| WHAT IS REQUIRED |
Transcribe the following entries word for word. End with the line where "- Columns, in" appears.

========================================

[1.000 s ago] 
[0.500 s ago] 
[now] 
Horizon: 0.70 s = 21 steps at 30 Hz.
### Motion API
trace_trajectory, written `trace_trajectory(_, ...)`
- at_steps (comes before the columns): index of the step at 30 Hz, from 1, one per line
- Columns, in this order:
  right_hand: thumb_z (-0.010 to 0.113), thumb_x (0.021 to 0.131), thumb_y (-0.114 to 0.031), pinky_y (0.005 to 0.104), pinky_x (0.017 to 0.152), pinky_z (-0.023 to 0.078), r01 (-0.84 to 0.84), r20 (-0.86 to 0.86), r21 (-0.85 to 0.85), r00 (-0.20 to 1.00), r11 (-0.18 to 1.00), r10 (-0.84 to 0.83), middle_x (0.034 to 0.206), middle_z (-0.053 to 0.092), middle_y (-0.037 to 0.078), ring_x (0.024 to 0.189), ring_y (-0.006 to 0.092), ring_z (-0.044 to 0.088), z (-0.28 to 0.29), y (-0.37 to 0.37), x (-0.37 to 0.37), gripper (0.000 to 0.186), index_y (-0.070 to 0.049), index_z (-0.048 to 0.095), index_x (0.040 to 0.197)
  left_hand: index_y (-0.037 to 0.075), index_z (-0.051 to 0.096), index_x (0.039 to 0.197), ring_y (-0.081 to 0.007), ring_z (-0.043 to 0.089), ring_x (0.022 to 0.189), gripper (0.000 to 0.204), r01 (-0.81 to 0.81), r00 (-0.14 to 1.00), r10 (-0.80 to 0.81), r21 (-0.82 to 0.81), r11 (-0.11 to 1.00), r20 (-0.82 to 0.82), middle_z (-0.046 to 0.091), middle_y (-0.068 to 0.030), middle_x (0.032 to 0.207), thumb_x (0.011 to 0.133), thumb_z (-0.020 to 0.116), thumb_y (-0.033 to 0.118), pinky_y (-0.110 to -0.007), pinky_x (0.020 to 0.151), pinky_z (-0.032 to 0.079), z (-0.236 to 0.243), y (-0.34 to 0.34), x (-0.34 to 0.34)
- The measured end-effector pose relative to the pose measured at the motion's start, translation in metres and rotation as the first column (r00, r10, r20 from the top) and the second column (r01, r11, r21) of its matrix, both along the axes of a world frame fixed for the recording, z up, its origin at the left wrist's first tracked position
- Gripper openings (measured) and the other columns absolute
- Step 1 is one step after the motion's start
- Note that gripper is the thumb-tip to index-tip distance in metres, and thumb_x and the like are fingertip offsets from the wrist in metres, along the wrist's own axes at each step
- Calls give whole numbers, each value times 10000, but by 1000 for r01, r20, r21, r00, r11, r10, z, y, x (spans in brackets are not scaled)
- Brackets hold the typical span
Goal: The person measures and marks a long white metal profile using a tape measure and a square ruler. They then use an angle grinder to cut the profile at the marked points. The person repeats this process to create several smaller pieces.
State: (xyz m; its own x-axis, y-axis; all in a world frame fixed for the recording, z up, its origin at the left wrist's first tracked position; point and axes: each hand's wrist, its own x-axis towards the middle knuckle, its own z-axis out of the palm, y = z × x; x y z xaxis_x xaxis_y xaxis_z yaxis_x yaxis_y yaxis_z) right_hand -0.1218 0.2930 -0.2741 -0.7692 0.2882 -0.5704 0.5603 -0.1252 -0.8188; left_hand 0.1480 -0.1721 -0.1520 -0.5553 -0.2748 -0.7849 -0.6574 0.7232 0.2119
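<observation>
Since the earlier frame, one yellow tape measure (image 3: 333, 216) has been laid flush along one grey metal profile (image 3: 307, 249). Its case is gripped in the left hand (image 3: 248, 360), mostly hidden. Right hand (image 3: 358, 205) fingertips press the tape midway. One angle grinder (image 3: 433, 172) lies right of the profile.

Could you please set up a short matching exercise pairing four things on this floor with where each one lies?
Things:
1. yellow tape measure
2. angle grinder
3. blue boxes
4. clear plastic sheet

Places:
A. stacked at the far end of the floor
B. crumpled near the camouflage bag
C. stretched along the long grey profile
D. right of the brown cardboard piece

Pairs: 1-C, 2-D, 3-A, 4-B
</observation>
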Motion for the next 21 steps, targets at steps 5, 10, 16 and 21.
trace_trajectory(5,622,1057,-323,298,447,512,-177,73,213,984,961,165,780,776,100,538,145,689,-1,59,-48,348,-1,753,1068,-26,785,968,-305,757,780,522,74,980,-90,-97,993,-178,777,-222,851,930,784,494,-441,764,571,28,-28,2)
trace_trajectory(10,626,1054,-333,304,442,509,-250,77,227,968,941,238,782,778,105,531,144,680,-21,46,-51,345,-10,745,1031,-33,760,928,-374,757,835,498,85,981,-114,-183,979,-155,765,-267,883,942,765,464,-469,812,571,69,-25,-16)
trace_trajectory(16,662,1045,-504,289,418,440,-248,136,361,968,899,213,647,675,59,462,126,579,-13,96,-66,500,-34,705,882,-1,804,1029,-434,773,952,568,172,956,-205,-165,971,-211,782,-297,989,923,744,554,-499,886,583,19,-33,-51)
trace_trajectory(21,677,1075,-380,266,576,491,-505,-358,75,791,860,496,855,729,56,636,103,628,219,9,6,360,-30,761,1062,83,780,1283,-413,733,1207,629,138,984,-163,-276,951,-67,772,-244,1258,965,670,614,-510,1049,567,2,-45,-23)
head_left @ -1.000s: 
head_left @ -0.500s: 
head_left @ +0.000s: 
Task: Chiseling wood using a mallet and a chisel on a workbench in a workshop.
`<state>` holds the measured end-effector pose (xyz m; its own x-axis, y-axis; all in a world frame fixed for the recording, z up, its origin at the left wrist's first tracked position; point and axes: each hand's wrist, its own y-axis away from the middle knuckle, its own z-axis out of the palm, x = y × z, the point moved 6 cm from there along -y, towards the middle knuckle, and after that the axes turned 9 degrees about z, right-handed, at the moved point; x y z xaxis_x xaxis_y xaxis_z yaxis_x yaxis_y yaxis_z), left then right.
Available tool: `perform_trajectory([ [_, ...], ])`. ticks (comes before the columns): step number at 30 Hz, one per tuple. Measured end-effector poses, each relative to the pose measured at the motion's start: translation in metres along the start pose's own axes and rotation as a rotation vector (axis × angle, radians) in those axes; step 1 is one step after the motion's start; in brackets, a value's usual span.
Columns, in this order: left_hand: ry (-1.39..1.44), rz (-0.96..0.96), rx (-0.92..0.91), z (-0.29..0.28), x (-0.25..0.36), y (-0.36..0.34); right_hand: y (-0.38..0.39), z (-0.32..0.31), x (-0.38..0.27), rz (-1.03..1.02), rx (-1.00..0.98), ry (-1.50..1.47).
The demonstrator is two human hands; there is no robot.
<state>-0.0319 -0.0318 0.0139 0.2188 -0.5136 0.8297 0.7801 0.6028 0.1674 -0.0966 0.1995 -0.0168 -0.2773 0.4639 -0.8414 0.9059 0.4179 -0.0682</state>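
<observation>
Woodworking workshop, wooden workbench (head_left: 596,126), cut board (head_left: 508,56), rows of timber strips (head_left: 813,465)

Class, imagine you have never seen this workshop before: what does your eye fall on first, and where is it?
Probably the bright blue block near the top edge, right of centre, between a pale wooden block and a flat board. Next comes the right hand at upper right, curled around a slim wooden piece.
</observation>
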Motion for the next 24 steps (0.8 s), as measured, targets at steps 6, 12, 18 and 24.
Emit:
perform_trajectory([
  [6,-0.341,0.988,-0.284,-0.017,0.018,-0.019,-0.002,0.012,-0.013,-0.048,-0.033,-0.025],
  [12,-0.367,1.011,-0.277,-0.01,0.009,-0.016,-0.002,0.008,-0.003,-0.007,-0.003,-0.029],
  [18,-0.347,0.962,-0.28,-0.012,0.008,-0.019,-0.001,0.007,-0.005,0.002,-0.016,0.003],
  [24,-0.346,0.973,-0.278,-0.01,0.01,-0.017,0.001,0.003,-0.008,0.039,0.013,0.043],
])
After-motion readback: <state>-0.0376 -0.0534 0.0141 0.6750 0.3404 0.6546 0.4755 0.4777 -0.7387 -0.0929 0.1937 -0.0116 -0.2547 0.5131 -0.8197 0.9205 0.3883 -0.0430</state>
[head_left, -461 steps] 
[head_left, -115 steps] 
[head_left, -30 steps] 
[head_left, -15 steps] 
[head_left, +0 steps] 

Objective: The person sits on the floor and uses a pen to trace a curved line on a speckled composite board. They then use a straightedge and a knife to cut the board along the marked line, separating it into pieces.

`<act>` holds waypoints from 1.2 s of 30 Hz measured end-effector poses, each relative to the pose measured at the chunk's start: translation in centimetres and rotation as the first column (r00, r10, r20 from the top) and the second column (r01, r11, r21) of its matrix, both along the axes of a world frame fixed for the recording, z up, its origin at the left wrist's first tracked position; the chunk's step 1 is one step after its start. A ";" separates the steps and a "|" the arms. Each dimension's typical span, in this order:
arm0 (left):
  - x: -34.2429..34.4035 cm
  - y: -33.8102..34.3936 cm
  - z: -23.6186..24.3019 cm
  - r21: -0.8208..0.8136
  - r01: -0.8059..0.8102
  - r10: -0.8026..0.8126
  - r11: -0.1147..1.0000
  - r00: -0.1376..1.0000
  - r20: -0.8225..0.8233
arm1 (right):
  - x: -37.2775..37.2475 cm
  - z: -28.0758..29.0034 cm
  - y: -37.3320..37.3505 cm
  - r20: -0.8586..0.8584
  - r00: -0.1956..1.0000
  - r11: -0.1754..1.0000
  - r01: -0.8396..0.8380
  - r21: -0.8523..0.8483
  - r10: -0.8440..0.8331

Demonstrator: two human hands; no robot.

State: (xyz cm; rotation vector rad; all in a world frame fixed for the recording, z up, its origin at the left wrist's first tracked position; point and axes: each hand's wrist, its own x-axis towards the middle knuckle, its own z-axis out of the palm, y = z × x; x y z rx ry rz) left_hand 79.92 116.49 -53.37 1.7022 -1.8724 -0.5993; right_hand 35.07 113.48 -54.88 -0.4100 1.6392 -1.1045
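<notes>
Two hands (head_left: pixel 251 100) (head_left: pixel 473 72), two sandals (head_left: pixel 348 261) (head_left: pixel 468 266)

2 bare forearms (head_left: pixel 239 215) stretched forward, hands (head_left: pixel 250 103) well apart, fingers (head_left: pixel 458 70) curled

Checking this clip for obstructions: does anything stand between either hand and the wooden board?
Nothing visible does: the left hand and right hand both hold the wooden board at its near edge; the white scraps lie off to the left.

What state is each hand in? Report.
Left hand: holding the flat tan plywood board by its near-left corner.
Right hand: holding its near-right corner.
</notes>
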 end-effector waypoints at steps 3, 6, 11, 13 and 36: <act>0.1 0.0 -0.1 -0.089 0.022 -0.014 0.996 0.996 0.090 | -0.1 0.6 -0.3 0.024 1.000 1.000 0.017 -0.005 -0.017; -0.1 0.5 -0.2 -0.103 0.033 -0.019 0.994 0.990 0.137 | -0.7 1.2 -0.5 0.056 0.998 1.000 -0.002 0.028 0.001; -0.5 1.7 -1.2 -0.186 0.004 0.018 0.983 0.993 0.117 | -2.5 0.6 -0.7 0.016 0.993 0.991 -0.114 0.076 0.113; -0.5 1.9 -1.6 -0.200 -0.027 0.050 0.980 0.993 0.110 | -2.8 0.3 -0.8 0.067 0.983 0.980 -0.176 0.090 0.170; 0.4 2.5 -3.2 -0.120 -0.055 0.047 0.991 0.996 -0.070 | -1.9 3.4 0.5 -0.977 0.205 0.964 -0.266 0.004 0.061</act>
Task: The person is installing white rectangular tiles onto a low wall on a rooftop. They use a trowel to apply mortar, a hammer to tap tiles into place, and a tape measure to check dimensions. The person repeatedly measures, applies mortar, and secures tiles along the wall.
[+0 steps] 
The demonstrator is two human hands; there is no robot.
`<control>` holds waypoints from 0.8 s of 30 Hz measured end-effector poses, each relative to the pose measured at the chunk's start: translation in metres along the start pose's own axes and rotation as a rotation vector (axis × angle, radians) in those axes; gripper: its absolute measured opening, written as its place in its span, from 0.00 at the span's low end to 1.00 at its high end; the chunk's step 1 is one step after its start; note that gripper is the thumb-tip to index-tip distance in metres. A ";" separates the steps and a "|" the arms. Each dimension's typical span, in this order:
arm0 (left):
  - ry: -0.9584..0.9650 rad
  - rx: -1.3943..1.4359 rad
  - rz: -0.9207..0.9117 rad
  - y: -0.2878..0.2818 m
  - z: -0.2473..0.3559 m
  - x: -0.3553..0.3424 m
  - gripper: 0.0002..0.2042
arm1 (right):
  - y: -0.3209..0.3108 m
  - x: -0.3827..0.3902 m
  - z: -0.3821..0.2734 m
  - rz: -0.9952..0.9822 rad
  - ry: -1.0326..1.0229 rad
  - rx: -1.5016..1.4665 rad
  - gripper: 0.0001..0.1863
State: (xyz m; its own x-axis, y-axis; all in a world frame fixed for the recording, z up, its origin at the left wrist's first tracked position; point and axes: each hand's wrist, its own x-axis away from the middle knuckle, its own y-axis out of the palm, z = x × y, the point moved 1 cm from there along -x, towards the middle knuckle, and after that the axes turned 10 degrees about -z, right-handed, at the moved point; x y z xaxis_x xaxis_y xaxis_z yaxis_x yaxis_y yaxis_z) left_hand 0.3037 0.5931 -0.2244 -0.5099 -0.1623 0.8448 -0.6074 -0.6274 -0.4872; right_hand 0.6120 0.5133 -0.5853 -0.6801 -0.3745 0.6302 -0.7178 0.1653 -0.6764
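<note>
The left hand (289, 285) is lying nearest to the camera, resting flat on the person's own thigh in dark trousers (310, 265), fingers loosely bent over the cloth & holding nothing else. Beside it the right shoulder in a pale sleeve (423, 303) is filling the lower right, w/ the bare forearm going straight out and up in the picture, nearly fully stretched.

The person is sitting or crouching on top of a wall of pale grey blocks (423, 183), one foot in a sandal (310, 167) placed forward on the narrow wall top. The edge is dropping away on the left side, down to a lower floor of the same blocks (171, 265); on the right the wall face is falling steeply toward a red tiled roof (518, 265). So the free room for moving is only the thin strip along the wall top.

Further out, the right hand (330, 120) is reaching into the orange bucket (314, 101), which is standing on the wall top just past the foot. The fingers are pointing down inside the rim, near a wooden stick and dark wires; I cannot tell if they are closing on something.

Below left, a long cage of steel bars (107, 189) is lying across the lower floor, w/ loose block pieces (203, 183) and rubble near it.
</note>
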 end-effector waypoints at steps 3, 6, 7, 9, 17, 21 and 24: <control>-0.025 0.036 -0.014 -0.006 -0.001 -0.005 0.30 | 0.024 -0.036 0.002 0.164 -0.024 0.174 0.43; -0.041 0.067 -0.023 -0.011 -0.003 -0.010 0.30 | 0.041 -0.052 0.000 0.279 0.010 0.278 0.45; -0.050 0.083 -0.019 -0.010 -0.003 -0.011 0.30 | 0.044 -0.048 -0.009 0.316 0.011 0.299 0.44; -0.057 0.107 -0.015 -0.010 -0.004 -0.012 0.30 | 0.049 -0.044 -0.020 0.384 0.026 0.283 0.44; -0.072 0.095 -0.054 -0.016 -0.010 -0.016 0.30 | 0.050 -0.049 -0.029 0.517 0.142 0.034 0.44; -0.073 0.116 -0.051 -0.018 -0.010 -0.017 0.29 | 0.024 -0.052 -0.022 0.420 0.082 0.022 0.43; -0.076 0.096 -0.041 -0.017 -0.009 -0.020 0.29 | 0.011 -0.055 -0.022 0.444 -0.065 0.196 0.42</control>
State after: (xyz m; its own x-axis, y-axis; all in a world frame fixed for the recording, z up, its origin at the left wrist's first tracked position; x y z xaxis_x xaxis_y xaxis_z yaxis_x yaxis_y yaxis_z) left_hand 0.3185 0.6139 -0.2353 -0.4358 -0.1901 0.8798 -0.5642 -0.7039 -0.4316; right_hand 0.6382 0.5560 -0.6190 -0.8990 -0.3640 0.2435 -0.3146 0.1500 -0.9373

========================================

| SOLUTION FOR THIS PROBLEM |
[1.000 s ago] 
[0.500 s ago] 
[now] 
Horizon: 0.70 s = 21 steps at 30 Hz.
### Motion API
trace_trajectory, written `trace_trajectory(_, ...)`
- at_steps (comes before the columns): index of the step at 30 Hz, from 1, one per line
- Columns, in this order:

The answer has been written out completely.